In a modest office in Los Angeles, Archbishop Ronald Feyl Enright has spent nearly five decades building something that defies easy categorization: a systematic, analytically rigorous approach to investigating claims of demonic activity—one that draws its core methodology directly from the FBI’s Behavioral Analysis Unit.
His organization, St. Michael’s Seminary and Order of Exorcists—operating autonomously from the Vatican within the Traditional Old Roman Catholic tradition—now offers an online course teaching what Enright calls “demonic profiling.” The program applies the pattern recognition, evidence collection, and behavioral analysis typically deployed in serious criminal investigations to cases of suspected supernatural phenomena. The $250 self-paced course includes direct personal mentorship from both the archbishop and Bishop Dr. Joshua Sparks, a seminary professor and seasoned practitioner who brings more than three decades of hands-on experience as a practicing exorcist.
Bridging Psychology and Theology
What fundamentally distinguishes Enright’s approach from others working in this space is his dual academic grounding in psychology and sacred theology—a rare intellectual combination that informs every dimension of the curriculum he has spent decades refining.
From that foundation, he developed the Tripartite Discernment Framework: a structured diagnostic protocol engineered to draw careful, defensible distinctions between psychological conditions that require medical intervention and cases the Order determines warrant a spiritual response. This is not a theoretical commitment. The organization maintains active working relationships with two consulting psychiatrists who conduct formal clinical assessments before any spiritual intervention is considered—a deliberate safeguard that reflects Enright’s foundational insistence on exhausting every psychological and medical explanation before the Order proceeds.

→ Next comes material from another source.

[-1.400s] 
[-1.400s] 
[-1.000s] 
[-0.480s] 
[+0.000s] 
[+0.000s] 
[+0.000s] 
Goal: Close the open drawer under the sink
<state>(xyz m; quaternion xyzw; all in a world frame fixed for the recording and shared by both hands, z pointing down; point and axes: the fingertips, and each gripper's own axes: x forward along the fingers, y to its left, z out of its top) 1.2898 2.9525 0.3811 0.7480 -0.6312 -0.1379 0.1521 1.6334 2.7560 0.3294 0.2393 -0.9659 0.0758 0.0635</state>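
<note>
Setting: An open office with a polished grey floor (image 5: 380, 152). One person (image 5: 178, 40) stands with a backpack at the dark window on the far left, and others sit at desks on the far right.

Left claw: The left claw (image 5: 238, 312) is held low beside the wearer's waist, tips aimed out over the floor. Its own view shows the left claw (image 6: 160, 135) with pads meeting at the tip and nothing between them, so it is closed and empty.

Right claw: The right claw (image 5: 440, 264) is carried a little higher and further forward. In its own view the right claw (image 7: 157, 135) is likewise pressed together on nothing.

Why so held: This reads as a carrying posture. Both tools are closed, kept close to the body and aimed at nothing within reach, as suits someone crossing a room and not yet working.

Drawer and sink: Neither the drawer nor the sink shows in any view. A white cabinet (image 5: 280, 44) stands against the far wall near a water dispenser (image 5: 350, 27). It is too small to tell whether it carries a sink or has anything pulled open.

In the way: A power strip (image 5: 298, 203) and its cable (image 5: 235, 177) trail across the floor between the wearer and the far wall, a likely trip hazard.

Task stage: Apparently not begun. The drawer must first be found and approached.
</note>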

Students enrolled in the demonic profiling course learn to analyze behavioral patterns with precision, gather and document evidence systematically, and collaborate meaningfully with mental health professionals—building a working fluency that integrates empirical observation with theological discernment. It is a discipline that demands competence in two worlds simultaneously.
Since formally establishing the Order in 1982, Enright has trained more than 1,000 clergy members and hundreds of lay investigators now operating across 24 countries and 18 U.S. states—a far-reaching global network that actively receives and responds to inquiries from individuals who believe they are experiencing genuine paranormal phenomena.
Academic Recognition and Global Reach
In 2022, the Pontifical Catholic University of America appointed Enright as Honorary President and Professor of Demonology and Demonic Possession—a formal institutional recognition of his decades-long contributions to a field that most academic bodies are reluctant to engage at all. He has authored 14 articles and texts on exorcism and demonology, and hosts “The Unseen Realm,” a weekly podcast that convenes theologians, psychiatrists, and historians for serious, wide-ranging conversation on spiritual warfare, demonic assessment methodology, and the broader landscape of supernatural investigation.

The Order operates independently under the Sacred Order of Saint Michael the Archangel, maintaining what Enright describes as apostolic succession while functioning entirely outside conventional diocesan structures. That independence is neither accidental nor incidental—it is a strategic asset. Unencumbered by institutional constraints, the organization moves fluidly across denominational boundaries, sustaining active partnerships with Traditional Roman Catholic, Old Roman Catholic, Eastern Orthodox, and Protestant communities throughout the world.
That ecumenical breadth is evident in who the program attracts. The demonic profiling course has drawn ordained clergy and laypeople from across the Christian tradition, alongside independent paranormal investigators seeking a more structured and theologically grounded framework. The curriculum encompasses demonic typologies, evidence collection methodology, victimology, and ethical intervention strategies, and concludes with the award of a Certificate in Demonic Profiling upon successful completion.
An Ambitious Long-Term Vision
The organization’s long-term objective is sweeping in both scope and intention: to cultivate a worldwide network of rigorously trained investigators—spanning churches, ministries, and independent practitioners—capable of responding to requests for spiritual assessment and intervention with equal measures of theological depth and analytical discipline.
Whether one fully embraces the supernatural framework at the center of this work or engages it with careful skepticism, the undertaking merits serious attention. It represents a sustained, methodical effort to introduce structured analysis and professional accountability into a domain historically defined by fear, folklore, and sensationalism. In a field where intellectual rigor is vanishingly rare, Archbishop Enright has spent nearly five decades making the case that it is not only achievable—it is the only responsible way forward.